Tuesday, November 15, 2011

PHO 20

No one can resist a wonderful and nutritious bowl of Pho.  A perfect breakfast to start the day or as a meal at anytime.  This dish might have had its origin from Guangdong, China hundreds of years ago based on the choice of medicinal herbs that were often used in the preparation of its broth.  However, its popularity and distinct flavor of Pho may still have others argued that it originated from the southeast region of Asia.  

A more “natural” way to take control of our health begins with a healthy diet and routine exercises.  And when our diet takes on an herbal approach, we partake a step in wellness that promotes “holistic” life styles.  Pho is a perfect example of that therapeutic diet – a complementary food.  And it is more than a soup, because it comes with heaping portions of meats, noodles, a side dish of accompaniments (chili, vegetables, limes, and bean sprouts) and bean sauce.  Typically, there are Beef noodles and Chicken noodles Pho.  However, there is always that option of Vegetarian noodles Pho where Tofu is served in place of meats.  Regardless of choice, its broth is both intensely herbal in aroma and its flavor is unmistakably rich of Pho’s.
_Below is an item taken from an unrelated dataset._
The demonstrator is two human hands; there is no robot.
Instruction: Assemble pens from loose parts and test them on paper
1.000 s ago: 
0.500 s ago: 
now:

A good bowl of Pho is not easy to prepare at home especially for a small family of two.  It is best to prepare for a group of several people since it’s time-consuming, and it does call for a great deal of attention to details to prepare an exceptional broth.  Perhaps, it’s one reason why Pho shops are always busy wherever they might be; and a good conversational piece, nonetheless.

Five separate components are prepared to make a good bowl of Pho - Beef, Chicken, or non-meat choice.  The first is a good selection of noodles (thin, or wide).  Second is stock made from shank bones (Beef), or home-made chicken broth (Chicken).  Third is herbs selection for broth and garnishments.  Fourth is the meat itself.  And last but not least, the Pho broth preparation.

NOODLES SELECTION

There are many brands of Pho noodles.  Make sure there is not a lot of a breakages in these packages.  And good noodles should not be light brown in appearance but clean white.  Once a good noodle is tried as been firm in texture, try to stay with that brand.  Thin, or wide strand noodles is a matter of personal choice.  Though the thinner strands seemed easier to prepare and picked up a more flavorful broth.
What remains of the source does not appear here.